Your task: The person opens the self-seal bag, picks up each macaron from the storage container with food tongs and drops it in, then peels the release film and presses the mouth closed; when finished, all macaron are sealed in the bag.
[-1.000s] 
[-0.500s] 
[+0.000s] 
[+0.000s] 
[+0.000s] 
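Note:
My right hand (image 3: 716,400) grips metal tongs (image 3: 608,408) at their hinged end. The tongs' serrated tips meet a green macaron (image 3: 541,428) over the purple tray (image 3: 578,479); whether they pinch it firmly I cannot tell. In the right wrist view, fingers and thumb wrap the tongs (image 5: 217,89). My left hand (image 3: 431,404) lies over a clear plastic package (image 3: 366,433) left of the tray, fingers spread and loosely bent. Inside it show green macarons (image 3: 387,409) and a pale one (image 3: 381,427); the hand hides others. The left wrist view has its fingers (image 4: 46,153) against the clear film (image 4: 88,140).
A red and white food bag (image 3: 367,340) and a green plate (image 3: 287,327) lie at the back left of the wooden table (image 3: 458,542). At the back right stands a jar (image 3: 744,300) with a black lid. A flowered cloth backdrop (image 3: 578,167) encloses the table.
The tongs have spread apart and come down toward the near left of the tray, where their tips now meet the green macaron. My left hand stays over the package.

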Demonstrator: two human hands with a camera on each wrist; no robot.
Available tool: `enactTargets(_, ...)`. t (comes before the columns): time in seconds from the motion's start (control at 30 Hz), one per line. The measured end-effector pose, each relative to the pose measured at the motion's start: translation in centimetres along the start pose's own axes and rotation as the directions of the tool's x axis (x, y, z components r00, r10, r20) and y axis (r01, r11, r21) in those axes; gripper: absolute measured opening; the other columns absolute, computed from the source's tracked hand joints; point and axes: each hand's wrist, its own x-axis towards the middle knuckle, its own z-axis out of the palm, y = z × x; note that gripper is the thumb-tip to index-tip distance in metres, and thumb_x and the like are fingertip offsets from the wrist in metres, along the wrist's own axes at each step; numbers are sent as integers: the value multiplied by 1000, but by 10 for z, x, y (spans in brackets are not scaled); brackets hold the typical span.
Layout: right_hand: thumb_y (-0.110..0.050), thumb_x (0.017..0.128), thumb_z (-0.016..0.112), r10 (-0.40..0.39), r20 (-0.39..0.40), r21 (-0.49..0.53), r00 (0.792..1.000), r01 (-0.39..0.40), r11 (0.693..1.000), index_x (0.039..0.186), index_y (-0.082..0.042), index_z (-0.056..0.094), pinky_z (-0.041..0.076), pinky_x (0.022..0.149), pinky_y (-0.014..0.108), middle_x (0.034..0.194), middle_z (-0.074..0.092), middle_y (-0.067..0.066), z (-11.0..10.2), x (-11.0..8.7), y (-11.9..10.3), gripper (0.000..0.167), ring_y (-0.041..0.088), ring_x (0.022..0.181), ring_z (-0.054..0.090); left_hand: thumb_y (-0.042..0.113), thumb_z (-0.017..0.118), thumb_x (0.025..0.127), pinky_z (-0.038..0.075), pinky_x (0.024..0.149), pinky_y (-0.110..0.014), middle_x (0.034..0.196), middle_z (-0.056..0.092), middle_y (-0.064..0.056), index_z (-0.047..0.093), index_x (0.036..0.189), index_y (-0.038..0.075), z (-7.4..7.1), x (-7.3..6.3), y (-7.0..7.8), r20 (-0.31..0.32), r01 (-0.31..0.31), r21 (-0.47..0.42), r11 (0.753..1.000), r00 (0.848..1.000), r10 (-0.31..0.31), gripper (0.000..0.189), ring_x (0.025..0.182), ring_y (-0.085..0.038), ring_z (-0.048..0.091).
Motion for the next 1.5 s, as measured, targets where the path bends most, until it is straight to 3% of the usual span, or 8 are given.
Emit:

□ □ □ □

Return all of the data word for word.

Response to the exercise
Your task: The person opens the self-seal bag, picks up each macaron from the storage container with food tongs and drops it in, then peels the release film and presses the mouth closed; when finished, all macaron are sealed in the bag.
[-1.000s] 
[-0.500s] 
[+0.000s] 
[+0.000s] 
[+0.000s] 
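Note:
My right hand (image 3: 716,400) grips metal tongs (image 3: 608,408) at their hinged end. The tongs' serrated tips meet a green macaron (image 3: 541,428) over the purple tray (image 3: 578,479); whether they pinch it firmly I cannot tell. In the right wrist view, fingers and thumb wrap the tongs (image 5: 217,89). My left hand (image 3: 431,404) lies over a clear plastic package (image 3: 366,433) left of the tray, fingers spread and loosely bent. Inside it show green macarons (image 3: 387,409) and a pale one (image 3: 381,427); the hand hides others. The left wrist view has its fingers (image 4: 46,153) against the clear film (image 4: 88,140).
A red and white food bag (image 3: 367,340) and a green plate (image 3: 287,327) lie at the back left of the wooden table (image 3: 458,542). At the back right stands a jar (image 3: 744,300) with a black lid. A flowered cloth backdrop (image 3: 578,167) encloses the table.
The tongs have spread apart and come down toward the near left of the tray, where their tips now meet the green macaron. My left hand stays over the package.
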
Demonstrator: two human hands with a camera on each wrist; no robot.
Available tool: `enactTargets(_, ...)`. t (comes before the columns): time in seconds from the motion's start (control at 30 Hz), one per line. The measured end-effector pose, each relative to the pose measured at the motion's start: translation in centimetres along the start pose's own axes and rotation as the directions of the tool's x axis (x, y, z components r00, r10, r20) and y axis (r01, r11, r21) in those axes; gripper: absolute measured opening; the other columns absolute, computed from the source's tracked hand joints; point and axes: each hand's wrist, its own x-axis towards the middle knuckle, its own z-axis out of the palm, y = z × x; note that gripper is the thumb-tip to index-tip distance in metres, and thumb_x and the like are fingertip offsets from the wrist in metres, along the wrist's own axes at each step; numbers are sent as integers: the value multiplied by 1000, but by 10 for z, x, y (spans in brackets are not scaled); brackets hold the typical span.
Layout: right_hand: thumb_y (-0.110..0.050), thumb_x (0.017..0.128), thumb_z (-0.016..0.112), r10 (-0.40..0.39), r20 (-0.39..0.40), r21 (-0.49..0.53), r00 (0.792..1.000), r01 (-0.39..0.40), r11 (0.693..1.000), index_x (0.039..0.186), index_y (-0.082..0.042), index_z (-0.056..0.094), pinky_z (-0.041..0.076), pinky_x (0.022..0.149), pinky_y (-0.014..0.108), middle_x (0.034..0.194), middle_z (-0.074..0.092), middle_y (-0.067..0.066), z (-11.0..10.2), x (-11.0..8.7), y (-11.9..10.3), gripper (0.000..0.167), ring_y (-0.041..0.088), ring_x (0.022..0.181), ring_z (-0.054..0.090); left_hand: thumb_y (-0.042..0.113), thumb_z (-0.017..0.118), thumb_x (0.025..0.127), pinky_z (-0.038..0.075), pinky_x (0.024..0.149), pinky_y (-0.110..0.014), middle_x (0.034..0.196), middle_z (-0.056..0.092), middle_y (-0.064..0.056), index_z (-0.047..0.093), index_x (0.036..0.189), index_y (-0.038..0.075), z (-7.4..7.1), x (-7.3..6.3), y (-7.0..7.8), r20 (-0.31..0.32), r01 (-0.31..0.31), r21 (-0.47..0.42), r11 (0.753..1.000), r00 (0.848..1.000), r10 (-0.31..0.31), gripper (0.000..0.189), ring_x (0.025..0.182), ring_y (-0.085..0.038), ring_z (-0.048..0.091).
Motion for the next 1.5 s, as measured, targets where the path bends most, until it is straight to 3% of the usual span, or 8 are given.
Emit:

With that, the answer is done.